4.3.6. Preparation of 2,5-dioxopyrrolidin-1-yl 5-((7,9-dihydroxy-1-methyl-6-oxo-6H-benzo[c]chromen-3-yl)oxy)pentanoate (ALb-NHS Ester)
The acid 14 obtained in the above step (15.1 mg, 28 µmol) was transformed into the corresponding N-hydroxysuccinimidyl ester 15 (17.2 mg) following the same procedure previously described for the transformation of hapten ALa into ALa-NHS ester, using EDC∙HCl (6.4 mg, 33.6 µmol, 1.2 equiv) and NHS (4.2 mg, 36.5 µmol, 1.3 equiv) in anhydrous DMF (1 mL). 1H NMR (300 MHz, CDCl3) δ 7.59 (m, 2H, 2×CH Ph), 7.45–7.32 (m, 8H, 8xCH Ph), 7.31 (d, J = 2.3 Hz, 1H, H-2), 6.69 (d, J = 2.7 Hz, 1H, H-10), 6.67 (d, J = 2.7 Hz, 1H, H-4), 6.65 (d, J = 2.2 Hz, 1H, H-8), 5.29 and 5.17 (each s, 2H each, 2×OCH2Ph), 4.04 (t, J = 5.6 Hz, 2H, H2-5), 2.85 (br s, 4H, COCH2CH2CO), 2.72 (t, J = 6.9 Hz, 1H, H2-2), 2.68 (s, 3H, CH3), 1.96 (m, 4H, H2-3 and H2-4).
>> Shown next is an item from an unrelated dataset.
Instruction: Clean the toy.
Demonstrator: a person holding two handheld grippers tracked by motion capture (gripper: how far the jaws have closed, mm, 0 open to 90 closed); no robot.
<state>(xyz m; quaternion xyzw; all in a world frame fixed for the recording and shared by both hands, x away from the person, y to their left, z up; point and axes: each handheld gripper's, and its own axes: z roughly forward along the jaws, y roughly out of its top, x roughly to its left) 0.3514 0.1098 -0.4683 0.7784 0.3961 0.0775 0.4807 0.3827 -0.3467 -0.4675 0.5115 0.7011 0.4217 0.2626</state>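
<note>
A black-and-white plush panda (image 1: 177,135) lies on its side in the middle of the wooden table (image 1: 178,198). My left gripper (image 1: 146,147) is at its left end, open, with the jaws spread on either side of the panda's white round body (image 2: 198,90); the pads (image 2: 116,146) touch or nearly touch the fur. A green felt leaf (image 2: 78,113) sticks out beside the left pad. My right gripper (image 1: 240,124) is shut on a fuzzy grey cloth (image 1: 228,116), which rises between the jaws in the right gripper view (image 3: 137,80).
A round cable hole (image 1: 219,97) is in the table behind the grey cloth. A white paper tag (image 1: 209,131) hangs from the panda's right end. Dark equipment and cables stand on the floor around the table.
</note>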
Thereafter, a suspension of 5% Pd/C (8 mg) and 15 in acetone (3 mL) was degassed and purged with hydrogen by several cycles of freeze-pump-thaw using a water aspirator pump. The hydrogen pressure was adjusted to 1.5 atm and the mixture was stirred vigorously overnight at rt. The reaction mixture was filtered through a disposable Teflon membrane filter (0.45 µm), and the filtrate and washing THF phases were combined and concentrated at reduced pressure to give the N-hydroxysuccinimidyl ester of hapten ALb, ALb-NHS ester, (12.2 mg, 95% of crude product from 14) as a viscous colorless oil which was used immediately for the preparation of the corresponding protein bioconjugates. 1H NMR (500 MHz, THF-d8/DMSO-d6) δ 11.92 and 9.67 (each s, 1H each, 2×OH), 7.24 (d, J = 2.1 Hz, 1H, H-2), 6.83 (d, J = 2.7 Hz, 1H, H-4), 6.82 (d, J = 2.6 Hz, 1H, H-10), 6.36 (d, J = 2.1 Hz, 1H, H-8), 4.10 (t, J = 5.6 Hz, 1H, H2-5), 2.79 (s, 3H, CH3), 2.76 (br s, 4H, COCH2CH2CO), 2.71 (t, J = 6.9 Hz, 2H, H2-2), 1.93 (m, 4H, H2-3 and H2-4).